> **Required action**:
A faithful copy is required: transcribe each line below exactly, minus the pictures.

▽

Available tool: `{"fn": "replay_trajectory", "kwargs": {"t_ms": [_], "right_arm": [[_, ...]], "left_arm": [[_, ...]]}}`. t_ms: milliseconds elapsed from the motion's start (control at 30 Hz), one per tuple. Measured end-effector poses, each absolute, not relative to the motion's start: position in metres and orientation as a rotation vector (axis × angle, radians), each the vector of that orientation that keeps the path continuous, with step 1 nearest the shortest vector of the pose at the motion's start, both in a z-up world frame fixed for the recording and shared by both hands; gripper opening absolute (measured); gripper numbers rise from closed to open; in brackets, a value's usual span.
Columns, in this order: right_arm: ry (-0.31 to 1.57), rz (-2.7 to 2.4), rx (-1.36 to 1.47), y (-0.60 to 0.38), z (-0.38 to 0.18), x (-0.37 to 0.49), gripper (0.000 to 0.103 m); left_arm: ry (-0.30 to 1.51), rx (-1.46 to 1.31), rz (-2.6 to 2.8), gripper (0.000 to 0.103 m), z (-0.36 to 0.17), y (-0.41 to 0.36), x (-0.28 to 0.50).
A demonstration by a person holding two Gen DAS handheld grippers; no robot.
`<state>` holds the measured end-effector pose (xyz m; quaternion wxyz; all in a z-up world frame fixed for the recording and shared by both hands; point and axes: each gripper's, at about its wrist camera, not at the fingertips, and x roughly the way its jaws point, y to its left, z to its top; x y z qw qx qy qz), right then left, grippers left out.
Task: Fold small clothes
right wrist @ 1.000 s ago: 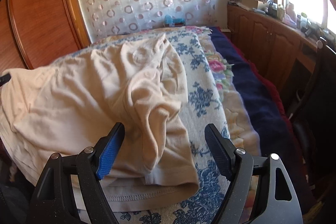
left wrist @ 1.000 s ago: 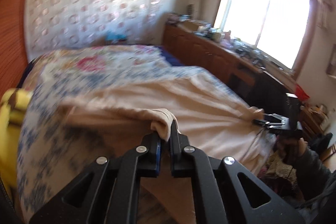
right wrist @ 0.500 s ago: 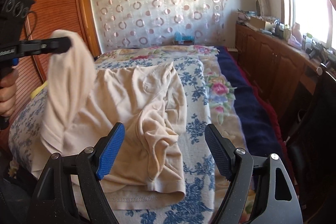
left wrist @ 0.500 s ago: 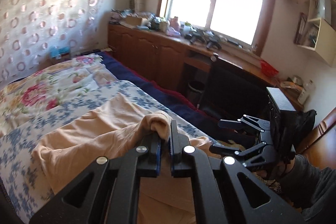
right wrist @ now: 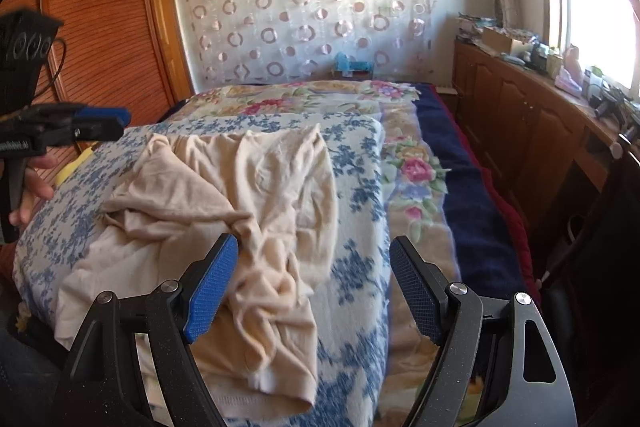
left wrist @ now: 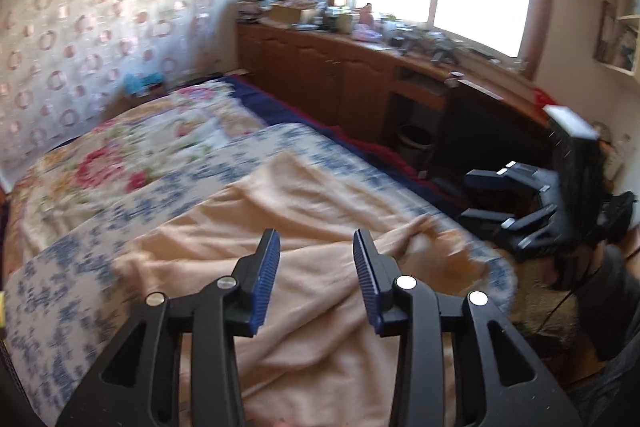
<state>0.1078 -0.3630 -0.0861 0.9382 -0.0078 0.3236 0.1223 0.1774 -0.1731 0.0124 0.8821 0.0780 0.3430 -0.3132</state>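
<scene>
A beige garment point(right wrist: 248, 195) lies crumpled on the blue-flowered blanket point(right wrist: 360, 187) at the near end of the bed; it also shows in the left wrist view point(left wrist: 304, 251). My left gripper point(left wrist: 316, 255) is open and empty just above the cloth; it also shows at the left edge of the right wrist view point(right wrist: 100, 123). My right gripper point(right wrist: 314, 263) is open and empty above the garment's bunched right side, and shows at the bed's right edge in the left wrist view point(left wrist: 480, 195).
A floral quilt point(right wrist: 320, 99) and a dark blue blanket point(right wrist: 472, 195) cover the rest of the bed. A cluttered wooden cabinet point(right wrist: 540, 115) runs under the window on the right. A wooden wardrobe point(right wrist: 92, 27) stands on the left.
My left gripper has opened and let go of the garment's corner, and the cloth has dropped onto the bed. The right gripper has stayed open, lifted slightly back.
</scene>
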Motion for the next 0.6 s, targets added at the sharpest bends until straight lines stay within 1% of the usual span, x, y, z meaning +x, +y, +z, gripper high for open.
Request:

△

> **Result**:
Available tool: `{"fn": "replay_trajectory", "kwargs": {"t_ms": [_], "right_arm": [[_, ...]], "left_arm": [[_, ...]]}}`. t_ms: milliseconds elapsed from the motion's start (control at 30 Hz), one per tuple. Measured end-effector poses, each absolute, not relative to the motion's start: position in metres and orientation as a rotation vector (axis × angle, radians), each the vector of that orientation that keeps the path continuous, with step 1 nearest the shortest vector of the pose at the motion's start, both in a z-up world frame fixed for the recording and shared by both hands; gripper opening absolute (measured); gripper numbers rise from closed to open; in brackets, a value's usual span.
Columns, in this order: right_arm: ry (-0.31 to 1.57), rz (-2.7 to 2.4), rx (-1.36 to 1.47), y (-0.60 to 0.38), z (-0.38 to 0.18), x (-0.37 to 0.49), gripper (0.000 to 0.103 m); left_arm: ry (-0.30 to 1.51), rx (-1.46 to 1.31), rz (-2.6 to 2.8), gripper (0.000 to 0.103 m), z (-0.36 to 0.17), y (-0.41 to 0.36), x (-0.28 to 0.50).
A demonstration by a person holding two Gen DAS handheld grippers; no robot.
`<state>` holds the measured end-effector pose (xyz m; quaternion wxyz; all in a z-up world frame fixed for the recording and shared by both hands; point and axes: each gripper's, at about its wrist camera, not at the fingertips, and x roughly the way its jaws point, y to its left, z to its top; x y z qw qx qy qz), right then left, grippers left out.
Task: Fold small clothes
right wrist @ 1.000 s ago: 
left wrist @ 1.000 s ago: 
right wrist @ 0.500 s ago: 
left wrist @ 0.500 s ago: 
right wrist @ now: 
left wrist @ now: 
<state>0.1078 -0.3630 -0.0861 0.9382 -0.0078 0.3236 0.1223 0.1774 -0.1731 0.0124 0.8821 0.0780 0.3430 -0.3132</state>
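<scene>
A beige garment point(right wrist: 248, 195) lies crumpled on the blue-flowered blanket point(right wrist: 360, 187) at the near end of the bed; it also shows in the left wrist view point(left wrist: 304, 251). My left gripper point(left wrist: 316, 255) is open and empty just above the cloth; it also shows at the left edge of the right wrist view point(right wrist: 100, 123). My right gripper point(right wrist: 314, 263) is open and empty above the garment's bunched right side, and shows at the bed's right edge in the left wrist view point(left wrist: 480, 195).
A floral quilt point(right wrist: 320, 99) and a dark blue blanket point(right wrist: 472, 195) cover the rest of the bed. A cluttered wooden cabinet point(right wrist: 540, 115) runs under the window on the right. A wooden wardrobe point(right wrist: 92, 27) stands on the left.
My left gripper has opened and let go of the garment's corner, and the cloth has dropped onto the bed. The right gripper has stayed open, lifted slightly back.
</scene>
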Motion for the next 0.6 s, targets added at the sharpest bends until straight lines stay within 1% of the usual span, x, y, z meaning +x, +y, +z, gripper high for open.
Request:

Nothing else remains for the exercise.